Frank Ocean's Sweet Life
Live Shot of Odd Future rapper at La Zona Rosa last night
By Abby Johnston,
2:10PM, Fri. Jul. 20, 2012
By 5:30pm Thursday, a line had formed outside La Zona Rosa. By 7pm – an hour before doors opened – the line wrapped around the building, everyone in the snaking chain vying for a coveted spot in the front few rows of Frank Ocean. Unfortunately, once inside, the majority were lost in the dense sea of the sold-out show spilling back onto the outer edges of the venue.

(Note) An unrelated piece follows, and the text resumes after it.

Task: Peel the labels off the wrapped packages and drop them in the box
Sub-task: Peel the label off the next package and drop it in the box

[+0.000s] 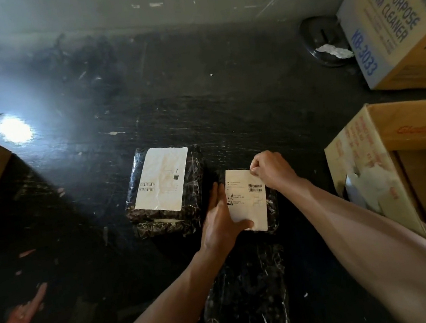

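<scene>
Black glossy film wraps the nearest package (248,293), with no label showing. Beyond it the left hand (221,220) lies flat, pinning a small package (273,207). Its white paper label (246,200) runs lengthwise away from the person. The right hand (272,170) pinches the label's far right corner, so the peel likely comes toward the body. A cardboard box (356,157) stands open to the right, nearer that hand. A second labelled package (160,220) lies to the left.
</scene>
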Tool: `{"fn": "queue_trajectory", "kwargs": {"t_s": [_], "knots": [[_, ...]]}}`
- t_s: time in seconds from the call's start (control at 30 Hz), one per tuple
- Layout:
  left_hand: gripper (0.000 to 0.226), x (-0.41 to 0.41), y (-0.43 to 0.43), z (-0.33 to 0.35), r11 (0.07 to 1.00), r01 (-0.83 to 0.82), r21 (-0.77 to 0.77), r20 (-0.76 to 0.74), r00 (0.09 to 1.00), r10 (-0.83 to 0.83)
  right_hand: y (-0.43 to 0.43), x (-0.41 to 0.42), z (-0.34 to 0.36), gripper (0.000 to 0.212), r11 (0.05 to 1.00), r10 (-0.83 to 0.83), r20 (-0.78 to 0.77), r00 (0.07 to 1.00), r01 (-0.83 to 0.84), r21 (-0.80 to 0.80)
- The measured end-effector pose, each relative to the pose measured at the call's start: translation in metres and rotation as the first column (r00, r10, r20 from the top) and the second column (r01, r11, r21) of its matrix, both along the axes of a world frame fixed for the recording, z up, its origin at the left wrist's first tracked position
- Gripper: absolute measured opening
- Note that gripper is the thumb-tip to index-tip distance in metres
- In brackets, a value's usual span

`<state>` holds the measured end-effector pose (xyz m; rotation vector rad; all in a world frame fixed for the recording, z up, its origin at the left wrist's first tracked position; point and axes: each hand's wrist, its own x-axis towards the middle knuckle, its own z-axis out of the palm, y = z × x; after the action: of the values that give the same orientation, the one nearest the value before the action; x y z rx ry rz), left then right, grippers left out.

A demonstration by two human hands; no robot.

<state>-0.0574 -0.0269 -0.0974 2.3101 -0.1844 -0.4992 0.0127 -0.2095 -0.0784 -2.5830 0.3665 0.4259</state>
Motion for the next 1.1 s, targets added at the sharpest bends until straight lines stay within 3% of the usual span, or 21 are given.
{"fn": "queue_trajectory", "kwargs": {"t_s": [0.33,0.57,0.83,0.97,1.1], "knots": [[0.112,-0.001,-0.004,0.006,0.999,-0.008,-0.036,0.007,1.000,0.009,-0.007,-0.008,-0.001,0.005,0.999,-0.002,0.078,0.997,-0.001,0.033],[0.109,-0.002,-0.005,0.009,0.999,0.020,-0.028,-0.017,1.000,-0.021,-0.005,-0.010,-0.002,0.022,0.998,-0.018,0.099,0.995,0.012,0.060],[0.117,0.000,-0.004,0.006,1.000,-0.006,-0.021,-0.015,1.000,0.006,0.000,-0.005,-0.005,0.006,0.995,-0.072,0.124,0.990,0.062,0.083],[0.113,-0.001,-0.006,0.006,0.999,-0.021,-0.038,-0.020,1.000,0.020,0.005,-0.001,-0.005,0.010,0.997,-0.066,0.075,0.995,0.062,0.045],[0.104,0.002,-0.008,0.010,0.998,0.000,-0.066,-0.008,1.000,0.000,0.011,-0.009,-0.006,0.014,0.997,-0.060,0.196,0.979,0.066,-0.025]]}}
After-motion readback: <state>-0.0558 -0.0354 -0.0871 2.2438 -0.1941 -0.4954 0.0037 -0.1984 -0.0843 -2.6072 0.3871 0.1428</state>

Needless to say, the Odd Future Wolf Gang Kill Them All crooner has created quite a buzz on the strength of his debut studio album Channel Orange, not to mention a flurry of conjecture over his sexuality, which he addressed on the Fourth of July in a poignant letter on his Tumblr. Either way, this crowd was hungry for Frank Ocean, and the New Orleans rapper and singer delivered.
Donning his signature headband, Ocean sauntered onstage with a fourpiece backing band and launched his set with only a slight delay – a great relief given his crew's notoriety for loose start times. Largely comprised of songs from this month's Orange, the set also dipped into the MC's self-released first LP.

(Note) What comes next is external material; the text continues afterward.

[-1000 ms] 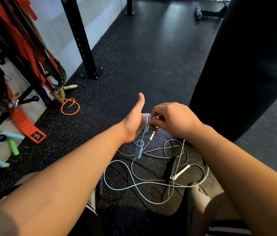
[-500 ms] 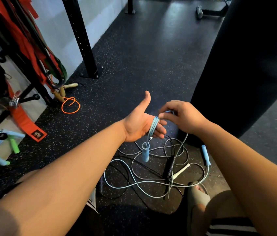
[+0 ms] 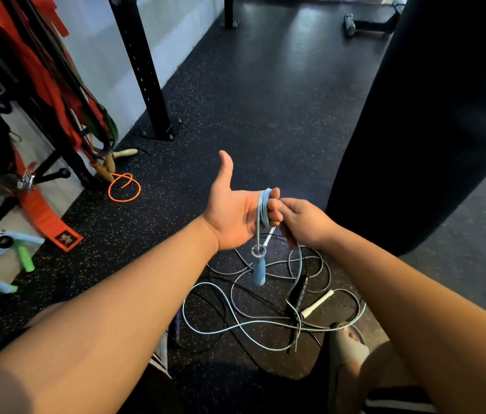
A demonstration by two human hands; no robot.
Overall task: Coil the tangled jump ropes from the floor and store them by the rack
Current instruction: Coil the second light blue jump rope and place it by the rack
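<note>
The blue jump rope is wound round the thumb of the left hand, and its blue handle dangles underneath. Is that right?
Not quite. The head view shows the blue jump rope wound round the fingers of the left hand, not the thumb, which sticks up bare. Its blue handle does dangle underneath.

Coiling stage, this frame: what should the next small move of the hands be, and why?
Probably one more wrap: the right hand, pinching the light blue rope, should carry it round the fingers of the left hand. A few turns already sit there, a blue handle dangles beneath, and much of the rope lies loose on the floor, crossing a black rope.
</note>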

In front of a TV screen wall, Ocean's neo-soul shown early on "Sweet Life," sexy commentary on the dangers of wealth. The hammered piano chords of "Super Rich Kids" trick me every single time into thinking Ocean's covering Elton John's "Bennie and the Jets," but much to my relief, no one had to suffer through a garbled rendition of the radio staple.
Rather, his pared down rap zoomed straight into flawless falsettos and back again into spoken-word cadence. Just as his flow began casting a spell on the house, Ocean took a random break. The band filled in with John Mayer collaboration "White,” while the crowd sent smoke puffs into the rafters. "Pyramid" finally found Ocean hitting his stride in full force, loosening his rigid stage presence and sending the audience into a frenzy.
When Ocean exited the stage a second time, many no doubt assumed he was watering the pipes again, but he never returned. With two albums to pull material from, the hour-long set translated into roughly 50 cents a minute. Judging by the roaring crowd, they'd pay it again gladly.